Solvent environment has been previously reported to influence the structure of polymer vesicles, including those containing PS blocks.26–32 However, using an appropriate organic solvent to induce or facilitate micelle fusion has rarely been reported previously.33–35 Micelle fusion is an important process of fundamental interest for several fields including biophysics and nanotechnology.33–35 Thus, the above results suggest a new approach for generating or enhancing micelle fusion. When the organic solvent THF, which is miscible with water and also a good solvent of the glassy hydrophobic block PS of the amphiphilic block copolymer (the Hildebrand solubility parameters of THF and PS are 9.10 cal1/2 cm−3/2 and 9.13 cal1/2 cm−3/2, respectively, which are fairly close),36,37 is used, it could function as a ‘bridge’ between different micelles, significantly lowering the energy barrier of micelle fusion. Furthermore, worm-shaped micelles are much less common than spherical micelles in nature and it has been reported that worm-shaped micelles could lead to improved tumor targeting effect compared with spherical micelles.25,38 Using an appropriate organic solvent to help to form worm-shaped micelles has rarely been reported before.
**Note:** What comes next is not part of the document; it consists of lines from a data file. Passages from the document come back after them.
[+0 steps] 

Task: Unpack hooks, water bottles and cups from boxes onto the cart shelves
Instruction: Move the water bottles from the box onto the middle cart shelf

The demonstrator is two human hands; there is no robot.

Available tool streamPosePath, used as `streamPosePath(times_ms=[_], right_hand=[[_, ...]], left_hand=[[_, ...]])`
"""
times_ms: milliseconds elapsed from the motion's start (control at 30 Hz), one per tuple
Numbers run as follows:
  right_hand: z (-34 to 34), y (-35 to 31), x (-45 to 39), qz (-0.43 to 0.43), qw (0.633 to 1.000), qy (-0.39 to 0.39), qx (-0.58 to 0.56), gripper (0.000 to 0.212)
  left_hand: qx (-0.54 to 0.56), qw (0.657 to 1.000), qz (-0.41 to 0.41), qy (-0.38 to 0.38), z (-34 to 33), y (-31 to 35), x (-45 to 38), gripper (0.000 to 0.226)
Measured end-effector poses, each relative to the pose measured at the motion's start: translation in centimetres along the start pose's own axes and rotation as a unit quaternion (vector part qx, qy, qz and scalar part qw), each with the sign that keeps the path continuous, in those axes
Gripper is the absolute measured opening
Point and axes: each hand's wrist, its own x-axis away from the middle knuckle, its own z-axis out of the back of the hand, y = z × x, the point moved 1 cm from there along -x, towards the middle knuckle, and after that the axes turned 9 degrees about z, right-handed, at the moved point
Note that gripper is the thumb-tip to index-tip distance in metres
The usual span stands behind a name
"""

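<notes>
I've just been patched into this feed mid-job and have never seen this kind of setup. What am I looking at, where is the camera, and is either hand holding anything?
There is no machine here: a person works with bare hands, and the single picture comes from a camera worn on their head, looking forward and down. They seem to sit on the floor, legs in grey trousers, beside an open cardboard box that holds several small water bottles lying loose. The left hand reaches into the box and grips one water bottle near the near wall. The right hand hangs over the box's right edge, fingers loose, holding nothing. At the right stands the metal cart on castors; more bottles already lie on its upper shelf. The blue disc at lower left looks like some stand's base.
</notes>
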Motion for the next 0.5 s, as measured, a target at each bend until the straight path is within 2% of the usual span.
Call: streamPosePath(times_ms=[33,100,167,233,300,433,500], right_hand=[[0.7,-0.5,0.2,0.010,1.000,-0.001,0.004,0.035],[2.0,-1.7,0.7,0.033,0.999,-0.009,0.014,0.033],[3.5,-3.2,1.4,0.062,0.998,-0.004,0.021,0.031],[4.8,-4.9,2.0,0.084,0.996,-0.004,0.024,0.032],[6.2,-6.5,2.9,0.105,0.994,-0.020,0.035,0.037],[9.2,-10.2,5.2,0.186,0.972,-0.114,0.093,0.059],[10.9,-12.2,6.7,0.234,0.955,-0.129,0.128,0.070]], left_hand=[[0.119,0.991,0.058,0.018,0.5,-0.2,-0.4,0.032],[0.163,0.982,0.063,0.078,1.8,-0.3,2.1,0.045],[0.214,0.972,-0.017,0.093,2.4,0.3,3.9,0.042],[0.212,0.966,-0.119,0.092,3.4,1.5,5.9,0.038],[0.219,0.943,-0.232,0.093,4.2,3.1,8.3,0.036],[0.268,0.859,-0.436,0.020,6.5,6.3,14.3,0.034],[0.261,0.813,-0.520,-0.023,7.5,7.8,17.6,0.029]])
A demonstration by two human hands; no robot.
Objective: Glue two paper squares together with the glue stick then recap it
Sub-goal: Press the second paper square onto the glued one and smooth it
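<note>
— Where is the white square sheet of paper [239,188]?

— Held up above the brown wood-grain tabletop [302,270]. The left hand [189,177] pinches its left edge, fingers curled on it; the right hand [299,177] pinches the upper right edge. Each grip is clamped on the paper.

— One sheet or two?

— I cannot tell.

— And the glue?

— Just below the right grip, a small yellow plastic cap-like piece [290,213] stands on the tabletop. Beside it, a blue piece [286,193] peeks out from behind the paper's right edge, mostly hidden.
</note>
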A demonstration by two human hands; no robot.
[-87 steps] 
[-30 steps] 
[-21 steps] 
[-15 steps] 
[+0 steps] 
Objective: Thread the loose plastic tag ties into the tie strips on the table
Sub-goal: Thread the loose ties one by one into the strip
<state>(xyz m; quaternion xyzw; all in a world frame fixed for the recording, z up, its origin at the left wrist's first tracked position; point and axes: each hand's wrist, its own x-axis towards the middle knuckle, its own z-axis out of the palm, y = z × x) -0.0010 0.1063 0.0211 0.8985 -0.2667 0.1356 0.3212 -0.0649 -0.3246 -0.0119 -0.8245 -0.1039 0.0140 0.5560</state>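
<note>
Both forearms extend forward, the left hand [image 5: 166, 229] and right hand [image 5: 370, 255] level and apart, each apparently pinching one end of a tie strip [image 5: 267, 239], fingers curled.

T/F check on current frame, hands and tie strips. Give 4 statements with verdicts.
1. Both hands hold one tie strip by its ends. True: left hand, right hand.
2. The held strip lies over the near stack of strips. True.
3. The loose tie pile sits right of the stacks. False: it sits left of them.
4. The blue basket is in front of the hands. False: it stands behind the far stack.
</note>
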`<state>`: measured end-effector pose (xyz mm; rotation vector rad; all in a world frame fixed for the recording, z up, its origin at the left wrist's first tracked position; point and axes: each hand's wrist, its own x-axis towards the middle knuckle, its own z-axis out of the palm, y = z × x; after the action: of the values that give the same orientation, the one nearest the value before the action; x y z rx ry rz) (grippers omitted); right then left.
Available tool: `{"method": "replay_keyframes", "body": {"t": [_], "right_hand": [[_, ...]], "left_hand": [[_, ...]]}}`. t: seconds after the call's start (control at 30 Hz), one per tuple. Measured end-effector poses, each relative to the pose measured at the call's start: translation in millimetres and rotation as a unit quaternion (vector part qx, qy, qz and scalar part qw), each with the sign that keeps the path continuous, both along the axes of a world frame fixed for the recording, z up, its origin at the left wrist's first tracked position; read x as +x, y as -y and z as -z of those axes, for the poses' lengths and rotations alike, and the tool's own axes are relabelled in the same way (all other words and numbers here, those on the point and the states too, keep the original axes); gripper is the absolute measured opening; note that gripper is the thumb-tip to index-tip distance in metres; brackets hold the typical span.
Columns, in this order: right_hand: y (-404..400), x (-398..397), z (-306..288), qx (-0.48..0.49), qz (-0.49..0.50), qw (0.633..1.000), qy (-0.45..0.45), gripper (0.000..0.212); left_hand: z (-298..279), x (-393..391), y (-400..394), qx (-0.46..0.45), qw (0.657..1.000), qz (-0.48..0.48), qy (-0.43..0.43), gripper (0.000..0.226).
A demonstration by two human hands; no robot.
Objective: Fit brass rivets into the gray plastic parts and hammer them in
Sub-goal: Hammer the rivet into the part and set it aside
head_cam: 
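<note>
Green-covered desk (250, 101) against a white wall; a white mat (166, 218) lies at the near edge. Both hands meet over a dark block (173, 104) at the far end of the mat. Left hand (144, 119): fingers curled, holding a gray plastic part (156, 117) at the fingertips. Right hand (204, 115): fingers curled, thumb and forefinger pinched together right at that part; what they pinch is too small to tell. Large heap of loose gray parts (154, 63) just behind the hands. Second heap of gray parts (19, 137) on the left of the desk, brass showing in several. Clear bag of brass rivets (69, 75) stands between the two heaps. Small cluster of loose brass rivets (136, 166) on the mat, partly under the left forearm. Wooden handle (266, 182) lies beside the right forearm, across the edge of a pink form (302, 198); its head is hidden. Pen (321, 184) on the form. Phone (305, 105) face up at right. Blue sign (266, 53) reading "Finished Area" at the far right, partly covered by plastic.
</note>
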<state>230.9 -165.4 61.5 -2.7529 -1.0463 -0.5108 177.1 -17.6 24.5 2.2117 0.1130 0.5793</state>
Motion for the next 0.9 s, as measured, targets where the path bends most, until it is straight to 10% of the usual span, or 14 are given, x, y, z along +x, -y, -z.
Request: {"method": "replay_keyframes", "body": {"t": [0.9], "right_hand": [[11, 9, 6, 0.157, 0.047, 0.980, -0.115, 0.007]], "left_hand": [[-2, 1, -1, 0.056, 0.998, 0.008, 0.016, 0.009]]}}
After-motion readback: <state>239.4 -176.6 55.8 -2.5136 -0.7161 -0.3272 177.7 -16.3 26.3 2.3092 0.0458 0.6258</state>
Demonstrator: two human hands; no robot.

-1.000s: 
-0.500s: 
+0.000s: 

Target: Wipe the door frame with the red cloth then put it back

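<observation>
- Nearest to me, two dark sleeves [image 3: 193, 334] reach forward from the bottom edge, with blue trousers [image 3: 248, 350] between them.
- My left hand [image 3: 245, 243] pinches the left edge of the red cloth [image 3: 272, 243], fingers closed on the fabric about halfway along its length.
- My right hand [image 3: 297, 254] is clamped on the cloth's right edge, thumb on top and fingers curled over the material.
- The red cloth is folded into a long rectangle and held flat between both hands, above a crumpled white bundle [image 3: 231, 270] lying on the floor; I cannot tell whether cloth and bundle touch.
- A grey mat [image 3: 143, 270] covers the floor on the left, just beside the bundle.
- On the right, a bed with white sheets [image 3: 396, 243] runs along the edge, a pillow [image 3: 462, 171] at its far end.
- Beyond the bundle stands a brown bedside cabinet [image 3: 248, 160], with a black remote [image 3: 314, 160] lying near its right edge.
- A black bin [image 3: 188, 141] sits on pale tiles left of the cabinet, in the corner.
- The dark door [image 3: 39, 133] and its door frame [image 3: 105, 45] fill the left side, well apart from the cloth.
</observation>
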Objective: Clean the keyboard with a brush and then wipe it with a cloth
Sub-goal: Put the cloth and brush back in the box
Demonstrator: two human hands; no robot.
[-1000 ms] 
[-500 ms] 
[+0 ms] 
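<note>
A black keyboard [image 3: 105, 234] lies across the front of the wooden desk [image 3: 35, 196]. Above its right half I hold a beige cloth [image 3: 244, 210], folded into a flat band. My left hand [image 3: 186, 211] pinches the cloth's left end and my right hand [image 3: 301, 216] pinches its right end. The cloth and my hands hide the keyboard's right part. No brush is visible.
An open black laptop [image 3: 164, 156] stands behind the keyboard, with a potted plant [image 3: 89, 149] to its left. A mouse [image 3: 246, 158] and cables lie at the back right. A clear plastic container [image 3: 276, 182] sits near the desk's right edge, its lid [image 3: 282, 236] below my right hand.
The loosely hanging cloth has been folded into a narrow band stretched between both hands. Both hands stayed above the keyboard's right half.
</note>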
Thus, the above results also suggest a new way to produce worm-shaped micelles, including nanocrystal-encapsulated worm-shaped micelles.

In addition to the physical structural properties (size, shape, and encapsulation number) of the micellar nanocrystal product, we also performed experimental studies on its chemical, optical, and biological properties. Thermogravimetric analysis (TGA) of the micellar nanocrystal product gave similar results (ESI Fig. 4) as those previously reported by Hayward et al.,25 indicating similar chemical compositions. Fluorescent spectroscopy results showed that the micellar nanocrystal product largely maintained the fluorescent property of the hydrophobic QDs used in the reactants (ESI Fig. 5).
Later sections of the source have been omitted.